Chris Yarsley, Policy Manager for the Midlands at FTA, commented:  

“As the business organisation representing the UK logistics sector, FTA is calling on Birmingham City Council to reconsider its plans to impose restrictions upon freight vehicles entering the city during the daytime. While some goods can shift from being delivered in the day to the night-time, most are dependent on when the goods are ready or when customers are available to receive them – for example, fresh goods for sale that day and ‘just in time’ deliveries to meet urgent needs. 

“However, it is encouraging to note that Birmingham City Council has acknowledged the vital role the logistics sector plays in ensuring the city centre remains an attractive place for people to live, work and visit. None of this would be possible without commercial vehicles having access to the city to supply the offices, shops, schools, medical and leisure facilities that residents demand and use. FTA supports the Council’s aim to reduce the volume of private cars in the city; the proposals will ensure that the vehicles that truly must have access to the city – including many freight vehicles – benefit from more reliable and sustainable journeys.” 

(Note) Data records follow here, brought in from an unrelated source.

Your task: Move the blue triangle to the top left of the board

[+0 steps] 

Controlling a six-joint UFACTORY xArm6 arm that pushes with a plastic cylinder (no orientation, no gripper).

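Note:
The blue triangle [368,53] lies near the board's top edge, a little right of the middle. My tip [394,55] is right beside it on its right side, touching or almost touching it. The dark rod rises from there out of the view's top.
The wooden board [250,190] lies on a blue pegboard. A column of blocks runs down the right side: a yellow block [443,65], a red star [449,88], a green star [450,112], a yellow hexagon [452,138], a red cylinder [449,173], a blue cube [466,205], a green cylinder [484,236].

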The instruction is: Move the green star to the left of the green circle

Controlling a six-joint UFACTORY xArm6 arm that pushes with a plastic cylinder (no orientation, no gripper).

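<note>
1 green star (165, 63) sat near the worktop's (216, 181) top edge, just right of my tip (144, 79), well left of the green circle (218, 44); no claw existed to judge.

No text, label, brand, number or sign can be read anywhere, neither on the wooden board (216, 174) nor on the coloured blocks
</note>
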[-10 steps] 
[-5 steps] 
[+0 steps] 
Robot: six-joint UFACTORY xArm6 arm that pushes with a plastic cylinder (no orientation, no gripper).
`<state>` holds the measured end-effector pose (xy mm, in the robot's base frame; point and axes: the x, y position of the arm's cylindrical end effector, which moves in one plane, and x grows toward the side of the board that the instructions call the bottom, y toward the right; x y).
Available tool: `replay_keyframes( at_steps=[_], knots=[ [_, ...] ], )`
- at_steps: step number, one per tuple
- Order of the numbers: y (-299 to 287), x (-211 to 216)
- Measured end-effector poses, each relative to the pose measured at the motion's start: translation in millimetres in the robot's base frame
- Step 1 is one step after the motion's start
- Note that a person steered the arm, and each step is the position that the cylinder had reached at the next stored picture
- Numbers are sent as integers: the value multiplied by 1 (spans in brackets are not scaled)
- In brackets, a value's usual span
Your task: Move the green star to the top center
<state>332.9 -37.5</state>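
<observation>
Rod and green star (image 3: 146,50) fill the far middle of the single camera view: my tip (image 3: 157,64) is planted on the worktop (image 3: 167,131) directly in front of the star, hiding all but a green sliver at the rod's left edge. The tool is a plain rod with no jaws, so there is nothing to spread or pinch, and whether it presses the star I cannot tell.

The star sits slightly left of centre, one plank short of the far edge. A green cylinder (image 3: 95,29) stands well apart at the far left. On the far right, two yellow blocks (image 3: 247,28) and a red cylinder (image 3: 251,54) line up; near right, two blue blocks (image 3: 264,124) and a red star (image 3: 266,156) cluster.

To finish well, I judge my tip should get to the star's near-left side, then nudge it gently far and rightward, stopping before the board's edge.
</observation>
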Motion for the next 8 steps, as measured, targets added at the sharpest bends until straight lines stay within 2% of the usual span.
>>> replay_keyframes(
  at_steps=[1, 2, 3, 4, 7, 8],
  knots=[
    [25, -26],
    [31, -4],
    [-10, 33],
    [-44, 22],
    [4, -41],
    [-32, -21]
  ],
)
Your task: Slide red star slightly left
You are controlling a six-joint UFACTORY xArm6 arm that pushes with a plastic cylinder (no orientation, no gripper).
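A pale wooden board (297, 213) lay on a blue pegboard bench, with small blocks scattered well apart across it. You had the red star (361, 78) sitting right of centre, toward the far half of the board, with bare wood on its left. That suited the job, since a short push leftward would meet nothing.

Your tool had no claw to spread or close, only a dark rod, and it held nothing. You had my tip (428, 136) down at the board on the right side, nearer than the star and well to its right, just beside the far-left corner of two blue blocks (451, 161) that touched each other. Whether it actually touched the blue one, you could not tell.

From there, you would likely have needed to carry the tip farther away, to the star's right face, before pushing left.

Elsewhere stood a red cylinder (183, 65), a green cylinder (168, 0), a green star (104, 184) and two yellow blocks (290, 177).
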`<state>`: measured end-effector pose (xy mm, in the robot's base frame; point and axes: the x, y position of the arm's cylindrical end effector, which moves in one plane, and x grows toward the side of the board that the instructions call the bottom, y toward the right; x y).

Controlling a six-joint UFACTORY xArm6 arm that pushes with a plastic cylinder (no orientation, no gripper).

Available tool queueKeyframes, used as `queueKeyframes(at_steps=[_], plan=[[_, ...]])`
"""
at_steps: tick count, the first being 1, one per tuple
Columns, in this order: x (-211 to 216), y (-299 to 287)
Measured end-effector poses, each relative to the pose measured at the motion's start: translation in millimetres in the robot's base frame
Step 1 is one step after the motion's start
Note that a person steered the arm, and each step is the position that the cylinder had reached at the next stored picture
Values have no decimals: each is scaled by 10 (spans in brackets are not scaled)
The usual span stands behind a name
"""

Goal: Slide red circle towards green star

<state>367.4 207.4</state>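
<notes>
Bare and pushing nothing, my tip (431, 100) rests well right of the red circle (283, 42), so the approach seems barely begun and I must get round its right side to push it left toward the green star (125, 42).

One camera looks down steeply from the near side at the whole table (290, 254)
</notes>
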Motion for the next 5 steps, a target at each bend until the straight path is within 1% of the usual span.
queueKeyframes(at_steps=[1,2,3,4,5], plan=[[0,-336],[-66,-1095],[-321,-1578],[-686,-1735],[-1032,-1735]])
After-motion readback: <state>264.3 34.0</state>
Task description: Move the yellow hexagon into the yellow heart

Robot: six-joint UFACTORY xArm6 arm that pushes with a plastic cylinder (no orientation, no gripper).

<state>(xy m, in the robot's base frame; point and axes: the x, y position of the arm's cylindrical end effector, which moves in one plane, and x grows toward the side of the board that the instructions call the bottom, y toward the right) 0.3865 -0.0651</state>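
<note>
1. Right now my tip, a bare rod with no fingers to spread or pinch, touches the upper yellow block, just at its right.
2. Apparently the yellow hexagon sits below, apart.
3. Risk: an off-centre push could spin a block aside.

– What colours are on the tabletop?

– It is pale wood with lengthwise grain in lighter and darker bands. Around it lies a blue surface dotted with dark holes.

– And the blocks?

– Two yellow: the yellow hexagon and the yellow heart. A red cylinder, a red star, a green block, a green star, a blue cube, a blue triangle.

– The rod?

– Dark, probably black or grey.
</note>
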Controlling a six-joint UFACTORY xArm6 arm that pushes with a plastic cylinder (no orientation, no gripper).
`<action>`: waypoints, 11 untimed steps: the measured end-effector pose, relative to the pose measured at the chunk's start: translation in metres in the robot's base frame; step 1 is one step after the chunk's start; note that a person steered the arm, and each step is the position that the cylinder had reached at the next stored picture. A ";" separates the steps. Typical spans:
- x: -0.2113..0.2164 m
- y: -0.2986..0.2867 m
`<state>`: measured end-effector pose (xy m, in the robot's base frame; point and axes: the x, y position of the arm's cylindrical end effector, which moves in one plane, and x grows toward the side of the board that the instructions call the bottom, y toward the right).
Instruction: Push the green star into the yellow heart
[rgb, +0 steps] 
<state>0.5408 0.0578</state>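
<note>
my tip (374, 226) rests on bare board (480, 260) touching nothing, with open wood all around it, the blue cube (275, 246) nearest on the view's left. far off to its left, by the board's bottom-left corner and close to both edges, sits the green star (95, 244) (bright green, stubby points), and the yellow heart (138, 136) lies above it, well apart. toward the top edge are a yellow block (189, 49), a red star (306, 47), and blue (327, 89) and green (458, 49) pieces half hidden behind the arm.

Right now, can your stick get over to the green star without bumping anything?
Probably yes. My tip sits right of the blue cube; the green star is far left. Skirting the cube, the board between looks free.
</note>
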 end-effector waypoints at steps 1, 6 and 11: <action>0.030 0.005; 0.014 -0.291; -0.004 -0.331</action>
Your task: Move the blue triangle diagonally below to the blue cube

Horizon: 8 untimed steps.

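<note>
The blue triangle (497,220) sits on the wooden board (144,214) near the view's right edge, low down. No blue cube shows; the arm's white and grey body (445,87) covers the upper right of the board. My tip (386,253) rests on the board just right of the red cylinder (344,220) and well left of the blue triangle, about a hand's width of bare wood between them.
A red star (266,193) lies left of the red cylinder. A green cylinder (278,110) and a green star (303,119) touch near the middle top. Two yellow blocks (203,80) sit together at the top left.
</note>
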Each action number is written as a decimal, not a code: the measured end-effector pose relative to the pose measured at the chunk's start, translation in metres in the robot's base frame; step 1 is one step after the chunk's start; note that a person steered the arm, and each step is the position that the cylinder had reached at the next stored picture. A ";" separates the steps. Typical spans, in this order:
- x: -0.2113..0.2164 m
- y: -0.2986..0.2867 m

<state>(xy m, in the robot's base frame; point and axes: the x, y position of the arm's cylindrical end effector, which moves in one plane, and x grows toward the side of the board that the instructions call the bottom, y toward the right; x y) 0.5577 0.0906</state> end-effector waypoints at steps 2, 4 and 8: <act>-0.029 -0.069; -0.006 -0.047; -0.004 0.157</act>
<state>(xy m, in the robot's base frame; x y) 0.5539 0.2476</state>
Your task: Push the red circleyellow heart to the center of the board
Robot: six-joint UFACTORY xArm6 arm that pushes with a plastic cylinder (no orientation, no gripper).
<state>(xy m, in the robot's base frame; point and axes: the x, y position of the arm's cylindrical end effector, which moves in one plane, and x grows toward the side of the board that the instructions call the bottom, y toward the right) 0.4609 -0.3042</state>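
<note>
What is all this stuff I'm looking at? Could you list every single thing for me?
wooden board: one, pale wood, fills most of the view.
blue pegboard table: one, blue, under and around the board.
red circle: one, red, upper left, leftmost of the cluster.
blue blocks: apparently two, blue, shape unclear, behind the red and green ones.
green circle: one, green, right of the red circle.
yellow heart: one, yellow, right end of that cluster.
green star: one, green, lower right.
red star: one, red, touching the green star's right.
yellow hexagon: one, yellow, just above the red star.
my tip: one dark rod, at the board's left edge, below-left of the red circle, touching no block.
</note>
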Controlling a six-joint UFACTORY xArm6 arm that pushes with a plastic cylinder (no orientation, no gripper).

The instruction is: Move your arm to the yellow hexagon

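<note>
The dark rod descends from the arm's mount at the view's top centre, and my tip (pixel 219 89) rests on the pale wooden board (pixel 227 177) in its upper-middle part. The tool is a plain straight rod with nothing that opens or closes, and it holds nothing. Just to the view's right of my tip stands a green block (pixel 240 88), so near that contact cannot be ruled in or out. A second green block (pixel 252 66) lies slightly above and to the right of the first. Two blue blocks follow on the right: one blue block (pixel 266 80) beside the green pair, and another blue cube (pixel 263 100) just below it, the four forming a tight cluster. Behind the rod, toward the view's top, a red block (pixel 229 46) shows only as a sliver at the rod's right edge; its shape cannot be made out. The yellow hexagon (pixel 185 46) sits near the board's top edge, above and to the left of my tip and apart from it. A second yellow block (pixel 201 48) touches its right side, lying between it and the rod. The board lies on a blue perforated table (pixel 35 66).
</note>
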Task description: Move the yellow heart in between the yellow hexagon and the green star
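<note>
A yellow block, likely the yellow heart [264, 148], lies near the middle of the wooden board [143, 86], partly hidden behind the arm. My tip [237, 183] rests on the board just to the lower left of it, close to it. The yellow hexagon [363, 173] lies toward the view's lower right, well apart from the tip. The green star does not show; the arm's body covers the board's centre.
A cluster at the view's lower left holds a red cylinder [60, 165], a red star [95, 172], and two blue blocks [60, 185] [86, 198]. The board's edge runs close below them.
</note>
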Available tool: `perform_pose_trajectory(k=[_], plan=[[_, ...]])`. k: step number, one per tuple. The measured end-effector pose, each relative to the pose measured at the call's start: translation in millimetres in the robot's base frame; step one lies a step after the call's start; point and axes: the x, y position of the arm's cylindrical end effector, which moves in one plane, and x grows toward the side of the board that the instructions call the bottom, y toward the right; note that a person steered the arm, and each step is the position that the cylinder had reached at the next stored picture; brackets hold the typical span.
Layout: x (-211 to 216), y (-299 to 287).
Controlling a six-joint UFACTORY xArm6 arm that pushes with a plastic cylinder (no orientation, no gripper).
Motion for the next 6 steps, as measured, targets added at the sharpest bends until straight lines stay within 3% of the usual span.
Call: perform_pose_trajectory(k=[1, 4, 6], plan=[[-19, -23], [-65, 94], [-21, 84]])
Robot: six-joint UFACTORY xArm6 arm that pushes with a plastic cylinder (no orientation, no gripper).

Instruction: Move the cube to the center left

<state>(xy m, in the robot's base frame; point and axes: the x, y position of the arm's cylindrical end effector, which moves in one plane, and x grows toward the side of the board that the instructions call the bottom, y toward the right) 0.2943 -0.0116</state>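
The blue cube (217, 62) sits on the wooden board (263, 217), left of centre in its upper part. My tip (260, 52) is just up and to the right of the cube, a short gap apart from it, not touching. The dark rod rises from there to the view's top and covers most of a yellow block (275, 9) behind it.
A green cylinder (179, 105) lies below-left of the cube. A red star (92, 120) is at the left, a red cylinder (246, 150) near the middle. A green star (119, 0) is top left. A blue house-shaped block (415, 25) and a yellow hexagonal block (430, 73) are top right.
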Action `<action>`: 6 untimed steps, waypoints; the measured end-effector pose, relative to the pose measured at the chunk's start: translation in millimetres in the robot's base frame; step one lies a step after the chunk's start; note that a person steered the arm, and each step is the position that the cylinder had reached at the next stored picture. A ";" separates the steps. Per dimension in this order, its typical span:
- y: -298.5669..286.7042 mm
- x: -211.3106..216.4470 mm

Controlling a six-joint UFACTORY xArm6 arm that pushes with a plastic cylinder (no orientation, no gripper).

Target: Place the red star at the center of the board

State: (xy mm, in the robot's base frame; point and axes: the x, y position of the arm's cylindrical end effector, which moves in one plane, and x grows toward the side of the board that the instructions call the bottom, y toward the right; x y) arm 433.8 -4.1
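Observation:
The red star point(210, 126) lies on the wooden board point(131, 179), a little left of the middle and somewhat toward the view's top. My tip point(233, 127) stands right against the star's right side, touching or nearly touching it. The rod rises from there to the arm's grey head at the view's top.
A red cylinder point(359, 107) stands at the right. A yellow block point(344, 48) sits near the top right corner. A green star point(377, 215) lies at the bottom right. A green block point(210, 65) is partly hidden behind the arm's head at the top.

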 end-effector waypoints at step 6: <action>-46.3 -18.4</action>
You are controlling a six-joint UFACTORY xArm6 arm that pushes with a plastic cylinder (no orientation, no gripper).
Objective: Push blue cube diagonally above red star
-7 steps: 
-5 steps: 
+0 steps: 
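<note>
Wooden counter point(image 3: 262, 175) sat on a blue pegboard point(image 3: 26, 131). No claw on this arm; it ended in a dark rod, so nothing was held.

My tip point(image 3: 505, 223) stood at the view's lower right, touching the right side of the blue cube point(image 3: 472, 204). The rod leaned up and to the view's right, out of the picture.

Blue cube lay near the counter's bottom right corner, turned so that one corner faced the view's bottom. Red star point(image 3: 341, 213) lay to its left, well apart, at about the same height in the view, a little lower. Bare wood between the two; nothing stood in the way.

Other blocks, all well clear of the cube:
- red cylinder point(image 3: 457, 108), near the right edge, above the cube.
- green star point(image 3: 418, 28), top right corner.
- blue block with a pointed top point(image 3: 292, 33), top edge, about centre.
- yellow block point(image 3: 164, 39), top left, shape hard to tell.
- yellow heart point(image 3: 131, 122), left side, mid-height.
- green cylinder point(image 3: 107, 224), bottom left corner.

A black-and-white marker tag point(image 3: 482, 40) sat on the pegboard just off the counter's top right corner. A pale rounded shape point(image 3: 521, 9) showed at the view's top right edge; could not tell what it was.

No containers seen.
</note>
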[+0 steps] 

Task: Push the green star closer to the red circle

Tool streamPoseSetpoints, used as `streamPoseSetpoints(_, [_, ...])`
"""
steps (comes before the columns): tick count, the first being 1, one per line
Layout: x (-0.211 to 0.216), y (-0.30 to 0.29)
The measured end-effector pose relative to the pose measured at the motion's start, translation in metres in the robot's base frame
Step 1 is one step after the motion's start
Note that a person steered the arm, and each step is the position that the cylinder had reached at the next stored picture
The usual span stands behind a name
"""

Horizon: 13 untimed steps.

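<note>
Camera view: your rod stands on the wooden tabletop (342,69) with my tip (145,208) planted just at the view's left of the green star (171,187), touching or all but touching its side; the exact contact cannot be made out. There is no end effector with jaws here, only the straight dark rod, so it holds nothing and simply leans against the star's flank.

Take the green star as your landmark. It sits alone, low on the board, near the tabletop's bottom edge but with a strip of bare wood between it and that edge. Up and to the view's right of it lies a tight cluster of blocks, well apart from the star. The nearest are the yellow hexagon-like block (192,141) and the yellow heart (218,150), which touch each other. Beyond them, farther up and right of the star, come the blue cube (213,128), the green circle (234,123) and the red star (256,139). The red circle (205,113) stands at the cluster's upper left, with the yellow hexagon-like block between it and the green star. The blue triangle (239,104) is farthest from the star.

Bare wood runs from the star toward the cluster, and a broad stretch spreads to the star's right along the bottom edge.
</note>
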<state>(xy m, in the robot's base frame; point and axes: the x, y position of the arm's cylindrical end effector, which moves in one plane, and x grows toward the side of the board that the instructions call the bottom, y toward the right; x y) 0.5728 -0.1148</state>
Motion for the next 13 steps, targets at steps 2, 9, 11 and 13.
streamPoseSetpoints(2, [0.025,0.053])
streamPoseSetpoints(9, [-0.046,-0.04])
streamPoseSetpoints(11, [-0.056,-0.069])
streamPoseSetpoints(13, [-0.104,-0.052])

“FTA remains sceptical of the Council’s decision to encourage businesses to increase their use of e-cargo bikes for last mile deliveries. The reality is that one medium sized lorry – driven by one driver – can do the work of 100 e-cargo bikes. In the opinion of our members, this proposal does not provide the most effective way to reduce pollution and congestion in the city centre. FTA is also sceptical of the role a consolidation centre could play in reducing the number of commercial vehicles entering the city centre, given the varied nature of goods that are required within Birmingham and the unique needs of each business served.”